カオンには、異なるクォークの組み合わせから成る基本的な電荷・中性状態が4種類ある。正電荷のカオンK+は上クォークと奇反クォークから構成され、反粒子であるK−は上反クォークと通常の奇クォークを含む。中性カオンの族にはK0とその反粒子K̄0があり、それぞれ下クォークと奇反クォーク、または下反クォークと奇クォークから作られる。電気電荷は構成クォークと反クォークの電荷に従うため、組み合わせによって+1、0、−1が生じる。

種類、混合、寿命

単純なK+、K−、K0、K̄0という表示に加えて、中性カオンには重要な量子現象である混合が見られる。K0とK̄0は崩壊の静止状態ではなく、弱い相互作用を通じて、一般にK_LとK_Sと表される、長寿命成分と短寿命成分の2つの異なる組み合わせを形成する。この混合は粒子・反粒子振動の明確な例であり、弱い相互作用が時間とともにフレーバー固有状態の同一性を変えることを示している。

歴史的意義とCP対称性の破れ

カオンは、クォーク模型の発展と基本的対称性の研究で中心的な役割を果たした。その存在は、奇クォークのフレーバーに関する初期の証拠を与えた。1960年代には、中性カオンの崩壊が、驚くべき現象を明らかにした。すなわち、CP対称性(電荷共役CとパリティPの組み合わせ)は自然界で厳密には成り立たないということである。
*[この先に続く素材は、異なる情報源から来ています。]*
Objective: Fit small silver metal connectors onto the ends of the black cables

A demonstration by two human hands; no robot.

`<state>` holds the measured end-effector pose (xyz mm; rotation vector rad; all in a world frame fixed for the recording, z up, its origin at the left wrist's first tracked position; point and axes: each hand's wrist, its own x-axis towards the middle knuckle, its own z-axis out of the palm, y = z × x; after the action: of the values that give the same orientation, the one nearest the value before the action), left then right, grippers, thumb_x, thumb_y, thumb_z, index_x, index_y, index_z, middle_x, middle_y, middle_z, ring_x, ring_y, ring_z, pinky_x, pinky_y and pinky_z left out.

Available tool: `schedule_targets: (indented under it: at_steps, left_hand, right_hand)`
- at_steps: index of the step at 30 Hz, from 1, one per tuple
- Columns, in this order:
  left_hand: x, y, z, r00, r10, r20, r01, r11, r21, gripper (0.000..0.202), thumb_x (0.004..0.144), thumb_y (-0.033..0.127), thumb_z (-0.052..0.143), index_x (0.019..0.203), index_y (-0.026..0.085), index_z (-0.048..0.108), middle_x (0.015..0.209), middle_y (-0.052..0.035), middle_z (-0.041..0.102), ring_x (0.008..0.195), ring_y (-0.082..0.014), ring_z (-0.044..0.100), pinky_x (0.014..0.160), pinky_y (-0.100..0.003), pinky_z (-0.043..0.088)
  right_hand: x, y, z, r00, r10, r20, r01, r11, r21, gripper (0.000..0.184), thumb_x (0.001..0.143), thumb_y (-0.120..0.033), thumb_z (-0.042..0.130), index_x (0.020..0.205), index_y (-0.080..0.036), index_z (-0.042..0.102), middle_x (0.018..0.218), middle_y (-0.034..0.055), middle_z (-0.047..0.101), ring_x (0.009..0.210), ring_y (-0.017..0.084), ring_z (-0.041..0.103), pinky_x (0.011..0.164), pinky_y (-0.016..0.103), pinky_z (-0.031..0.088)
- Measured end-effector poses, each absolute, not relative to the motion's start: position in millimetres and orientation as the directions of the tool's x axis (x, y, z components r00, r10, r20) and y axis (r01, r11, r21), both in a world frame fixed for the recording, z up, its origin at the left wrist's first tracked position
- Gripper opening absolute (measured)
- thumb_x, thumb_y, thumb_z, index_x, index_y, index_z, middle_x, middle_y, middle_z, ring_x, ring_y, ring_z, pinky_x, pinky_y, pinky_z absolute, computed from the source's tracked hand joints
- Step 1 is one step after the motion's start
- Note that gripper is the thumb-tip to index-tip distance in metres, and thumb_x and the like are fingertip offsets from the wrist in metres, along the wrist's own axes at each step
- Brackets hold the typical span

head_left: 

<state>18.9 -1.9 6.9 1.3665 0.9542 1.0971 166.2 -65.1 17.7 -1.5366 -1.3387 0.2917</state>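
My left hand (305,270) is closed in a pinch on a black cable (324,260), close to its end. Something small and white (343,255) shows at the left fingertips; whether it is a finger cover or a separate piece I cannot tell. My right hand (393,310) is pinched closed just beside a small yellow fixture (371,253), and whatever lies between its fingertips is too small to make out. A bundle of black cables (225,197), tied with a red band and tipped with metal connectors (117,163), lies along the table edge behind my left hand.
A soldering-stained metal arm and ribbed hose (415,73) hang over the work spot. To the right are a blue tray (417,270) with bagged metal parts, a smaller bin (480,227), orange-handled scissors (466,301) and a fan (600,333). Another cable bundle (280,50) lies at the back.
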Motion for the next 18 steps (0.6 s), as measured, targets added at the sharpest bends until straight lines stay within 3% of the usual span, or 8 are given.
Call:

長寿命の中性カオンが、厳密なCP保存のもとでは禁じられるはずの最終状態へ崩壊しうることの観測は、粒子物理学と宇宙論に広範な影響を及ぼした大発見だった。

性質と相互作用

  • 質量と安定性: 奇クォークは上クォークや下クォークより重いため、カオンはパイ中間子より重い。カオンは不安定で、弱い相互作用によってより軽い中間子、レプトン、光子へ崩壊する。
  • ストレンジネス: ストレンジネスと呼ばれる量子数は強い相互作用では保存されるが、弱い崩壊では変化しうる。これにより、カオンの生成過程と崩壊過程を見分けやすくなる。
  • 実験上の特徴: 荷電カオンは検出器内に飛跡を残し、飛行時間とエネルギー損失の測定で識別できる。中性カオンは通常、崩壊生成物とずれた崩壊頂点から推定される。

科学的利用と注目点

カオンは、標準模型を検証するうえで今なお欠かせない道具である。まれなカオン崩壊や中性カオン混合の精密研究は、弱い相互作用のパラメータに制約を与え、標準模型を超える物理の手がかりを探る。カオンは加速器施設での高エネルギー陽子衝突で生成されるほか、二次的な宇宙線シャワーにも現れる。カオン研究は、CP対称性の破れに関するノーベル賞で認められた仕事へとつながり、宇宙における物質と反物質の非対称性の理解にも今なお寄与している。

中間子、クォーク、関連実験の背景については、入門資料や専門的な概説として 中間子の概説、素粒子物理学の基礎、クォークの概念、反粒子上クォーク下クォーク奇クォーク を参照するとよい。